Work to complete:
Each line of the data below that contains "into" must be copied.

START Stored data

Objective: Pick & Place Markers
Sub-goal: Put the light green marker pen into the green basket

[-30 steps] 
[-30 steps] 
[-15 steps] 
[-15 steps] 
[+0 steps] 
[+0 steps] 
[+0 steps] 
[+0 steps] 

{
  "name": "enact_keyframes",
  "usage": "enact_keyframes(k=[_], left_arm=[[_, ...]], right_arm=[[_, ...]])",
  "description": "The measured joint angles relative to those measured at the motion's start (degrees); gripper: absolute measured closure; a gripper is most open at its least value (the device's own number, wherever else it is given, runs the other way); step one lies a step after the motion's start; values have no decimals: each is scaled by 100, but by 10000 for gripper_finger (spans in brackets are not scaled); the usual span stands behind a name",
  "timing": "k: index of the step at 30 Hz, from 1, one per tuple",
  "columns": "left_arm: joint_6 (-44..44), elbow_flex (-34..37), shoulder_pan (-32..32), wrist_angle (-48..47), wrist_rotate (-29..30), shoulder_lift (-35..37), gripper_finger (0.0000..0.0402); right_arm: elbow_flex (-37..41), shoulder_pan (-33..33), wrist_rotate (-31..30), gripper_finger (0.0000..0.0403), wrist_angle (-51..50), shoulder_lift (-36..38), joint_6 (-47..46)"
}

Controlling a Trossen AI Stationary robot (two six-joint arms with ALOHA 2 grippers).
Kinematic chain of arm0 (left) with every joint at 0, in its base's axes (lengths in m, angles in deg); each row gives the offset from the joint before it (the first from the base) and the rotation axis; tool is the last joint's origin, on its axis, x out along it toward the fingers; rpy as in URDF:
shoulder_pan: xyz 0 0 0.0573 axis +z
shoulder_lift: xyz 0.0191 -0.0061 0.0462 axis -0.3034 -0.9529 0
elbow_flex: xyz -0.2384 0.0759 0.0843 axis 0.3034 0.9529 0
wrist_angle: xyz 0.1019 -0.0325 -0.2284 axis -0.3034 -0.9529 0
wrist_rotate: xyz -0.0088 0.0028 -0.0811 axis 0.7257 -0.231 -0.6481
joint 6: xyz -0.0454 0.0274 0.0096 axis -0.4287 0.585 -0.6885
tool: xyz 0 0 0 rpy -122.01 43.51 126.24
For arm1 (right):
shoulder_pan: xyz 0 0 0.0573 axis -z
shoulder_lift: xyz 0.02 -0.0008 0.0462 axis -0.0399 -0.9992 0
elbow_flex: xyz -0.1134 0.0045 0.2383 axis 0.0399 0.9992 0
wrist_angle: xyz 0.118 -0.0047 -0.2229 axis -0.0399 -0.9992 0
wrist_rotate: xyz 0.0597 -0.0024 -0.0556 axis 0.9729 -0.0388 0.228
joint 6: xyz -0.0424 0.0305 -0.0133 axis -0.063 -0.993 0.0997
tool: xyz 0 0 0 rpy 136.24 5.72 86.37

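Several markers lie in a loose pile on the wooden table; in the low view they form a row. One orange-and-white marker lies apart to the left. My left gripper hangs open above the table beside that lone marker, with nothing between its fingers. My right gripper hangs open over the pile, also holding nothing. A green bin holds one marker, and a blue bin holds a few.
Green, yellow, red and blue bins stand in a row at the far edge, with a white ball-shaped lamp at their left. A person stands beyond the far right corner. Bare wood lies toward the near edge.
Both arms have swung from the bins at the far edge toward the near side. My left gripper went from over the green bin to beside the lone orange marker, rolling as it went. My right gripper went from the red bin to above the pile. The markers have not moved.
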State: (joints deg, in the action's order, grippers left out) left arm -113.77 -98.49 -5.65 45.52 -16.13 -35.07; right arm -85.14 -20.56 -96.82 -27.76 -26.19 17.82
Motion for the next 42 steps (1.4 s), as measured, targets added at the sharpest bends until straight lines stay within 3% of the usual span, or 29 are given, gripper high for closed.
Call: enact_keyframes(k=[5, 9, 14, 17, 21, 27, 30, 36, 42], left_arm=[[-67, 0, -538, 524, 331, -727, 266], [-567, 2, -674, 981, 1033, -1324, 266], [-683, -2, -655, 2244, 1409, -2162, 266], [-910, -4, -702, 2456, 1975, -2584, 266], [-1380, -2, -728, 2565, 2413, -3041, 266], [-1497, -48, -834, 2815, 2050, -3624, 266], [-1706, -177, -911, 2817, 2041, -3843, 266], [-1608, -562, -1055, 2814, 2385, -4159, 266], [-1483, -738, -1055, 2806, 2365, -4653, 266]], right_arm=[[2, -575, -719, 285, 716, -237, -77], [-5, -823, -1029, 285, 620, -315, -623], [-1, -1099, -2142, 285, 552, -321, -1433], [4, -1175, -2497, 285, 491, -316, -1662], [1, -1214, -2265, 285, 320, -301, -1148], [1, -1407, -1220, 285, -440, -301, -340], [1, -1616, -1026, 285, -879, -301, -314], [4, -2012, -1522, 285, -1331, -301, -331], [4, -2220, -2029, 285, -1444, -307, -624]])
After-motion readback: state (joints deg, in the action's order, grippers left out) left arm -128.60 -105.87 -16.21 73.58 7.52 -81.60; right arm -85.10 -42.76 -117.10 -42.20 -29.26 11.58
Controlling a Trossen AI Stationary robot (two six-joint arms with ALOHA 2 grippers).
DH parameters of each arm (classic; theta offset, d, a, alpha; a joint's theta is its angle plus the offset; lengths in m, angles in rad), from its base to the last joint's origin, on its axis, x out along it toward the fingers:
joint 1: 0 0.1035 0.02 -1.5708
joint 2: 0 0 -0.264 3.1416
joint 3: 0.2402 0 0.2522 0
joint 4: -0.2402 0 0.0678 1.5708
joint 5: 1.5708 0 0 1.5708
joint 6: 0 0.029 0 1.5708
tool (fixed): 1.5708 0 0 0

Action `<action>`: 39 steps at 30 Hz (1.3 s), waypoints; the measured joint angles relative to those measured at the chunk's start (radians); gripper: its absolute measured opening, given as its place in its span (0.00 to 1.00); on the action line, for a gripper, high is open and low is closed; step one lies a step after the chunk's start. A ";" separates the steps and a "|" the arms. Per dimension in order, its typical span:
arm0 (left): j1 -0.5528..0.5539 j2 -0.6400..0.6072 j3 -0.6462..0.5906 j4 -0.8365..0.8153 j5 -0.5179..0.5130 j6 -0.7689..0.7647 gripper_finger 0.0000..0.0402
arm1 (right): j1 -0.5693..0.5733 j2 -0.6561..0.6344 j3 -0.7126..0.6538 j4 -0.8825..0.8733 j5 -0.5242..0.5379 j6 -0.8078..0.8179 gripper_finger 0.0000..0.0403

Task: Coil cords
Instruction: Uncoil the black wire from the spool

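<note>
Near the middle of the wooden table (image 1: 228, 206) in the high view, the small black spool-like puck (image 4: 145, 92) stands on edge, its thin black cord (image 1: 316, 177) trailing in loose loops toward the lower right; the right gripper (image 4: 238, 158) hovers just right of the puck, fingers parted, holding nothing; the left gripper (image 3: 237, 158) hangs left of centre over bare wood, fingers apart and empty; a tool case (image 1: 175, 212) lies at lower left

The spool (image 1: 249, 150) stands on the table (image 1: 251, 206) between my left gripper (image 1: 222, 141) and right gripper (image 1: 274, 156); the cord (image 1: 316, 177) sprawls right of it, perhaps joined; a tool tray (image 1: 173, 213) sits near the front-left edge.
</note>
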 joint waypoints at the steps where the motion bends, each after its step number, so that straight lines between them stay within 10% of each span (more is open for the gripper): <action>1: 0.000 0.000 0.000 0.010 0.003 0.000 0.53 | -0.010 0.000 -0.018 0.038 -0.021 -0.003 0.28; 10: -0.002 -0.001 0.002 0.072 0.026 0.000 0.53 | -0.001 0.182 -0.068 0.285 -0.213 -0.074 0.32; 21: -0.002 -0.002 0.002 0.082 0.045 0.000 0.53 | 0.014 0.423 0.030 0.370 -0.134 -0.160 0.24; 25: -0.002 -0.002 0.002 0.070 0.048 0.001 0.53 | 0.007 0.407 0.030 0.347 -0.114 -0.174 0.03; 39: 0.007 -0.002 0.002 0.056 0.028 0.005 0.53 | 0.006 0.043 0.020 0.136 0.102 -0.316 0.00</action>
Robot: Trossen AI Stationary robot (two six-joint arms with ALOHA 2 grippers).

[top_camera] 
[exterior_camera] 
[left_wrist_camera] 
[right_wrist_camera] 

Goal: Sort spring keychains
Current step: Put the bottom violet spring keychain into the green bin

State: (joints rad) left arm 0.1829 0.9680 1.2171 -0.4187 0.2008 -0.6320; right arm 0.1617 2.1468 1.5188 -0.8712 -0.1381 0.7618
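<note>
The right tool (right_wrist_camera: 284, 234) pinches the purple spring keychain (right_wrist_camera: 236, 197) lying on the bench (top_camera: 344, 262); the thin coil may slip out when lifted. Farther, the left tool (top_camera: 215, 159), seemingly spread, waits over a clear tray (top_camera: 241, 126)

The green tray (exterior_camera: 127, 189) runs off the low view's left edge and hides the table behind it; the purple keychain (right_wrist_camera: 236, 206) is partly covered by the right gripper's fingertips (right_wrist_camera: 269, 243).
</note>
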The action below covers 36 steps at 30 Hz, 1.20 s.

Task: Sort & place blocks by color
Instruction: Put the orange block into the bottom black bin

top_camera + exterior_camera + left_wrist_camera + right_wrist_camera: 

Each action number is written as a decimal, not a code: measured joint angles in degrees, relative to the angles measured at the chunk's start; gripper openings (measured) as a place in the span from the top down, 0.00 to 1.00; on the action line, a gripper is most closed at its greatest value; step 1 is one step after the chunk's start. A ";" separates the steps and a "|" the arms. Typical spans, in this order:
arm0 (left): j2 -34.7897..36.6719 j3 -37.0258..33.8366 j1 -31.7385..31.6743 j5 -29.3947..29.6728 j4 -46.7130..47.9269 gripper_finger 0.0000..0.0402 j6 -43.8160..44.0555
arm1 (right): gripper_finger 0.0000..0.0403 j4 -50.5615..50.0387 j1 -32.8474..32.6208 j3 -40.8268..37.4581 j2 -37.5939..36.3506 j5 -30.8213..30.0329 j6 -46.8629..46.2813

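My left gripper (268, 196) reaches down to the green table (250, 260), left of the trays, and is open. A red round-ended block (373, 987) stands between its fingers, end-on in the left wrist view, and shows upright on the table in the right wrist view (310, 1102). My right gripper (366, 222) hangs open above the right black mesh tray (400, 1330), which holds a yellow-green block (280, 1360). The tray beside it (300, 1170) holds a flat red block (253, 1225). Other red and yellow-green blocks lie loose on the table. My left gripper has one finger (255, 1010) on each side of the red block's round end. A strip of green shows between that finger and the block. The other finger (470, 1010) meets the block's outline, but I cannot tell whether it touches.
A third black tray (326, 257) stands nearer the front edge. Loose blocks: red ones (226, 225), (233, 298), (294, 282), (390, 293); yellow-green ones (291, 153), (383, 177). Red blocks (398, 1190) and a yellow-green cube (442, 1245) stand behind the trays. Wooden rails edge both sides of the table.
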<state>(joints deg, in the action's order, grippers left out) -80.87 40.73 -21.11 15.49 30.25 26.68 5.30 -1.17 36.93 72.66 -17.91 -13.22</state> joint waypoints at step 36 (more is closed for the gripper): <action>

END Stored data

Exercise solution:
Sub-goal: Put the light green marker pen into the green basket
Current step: Put the bottom violet spring keychain into the green bin
Instruction: Put the orange block into the bottom black bin

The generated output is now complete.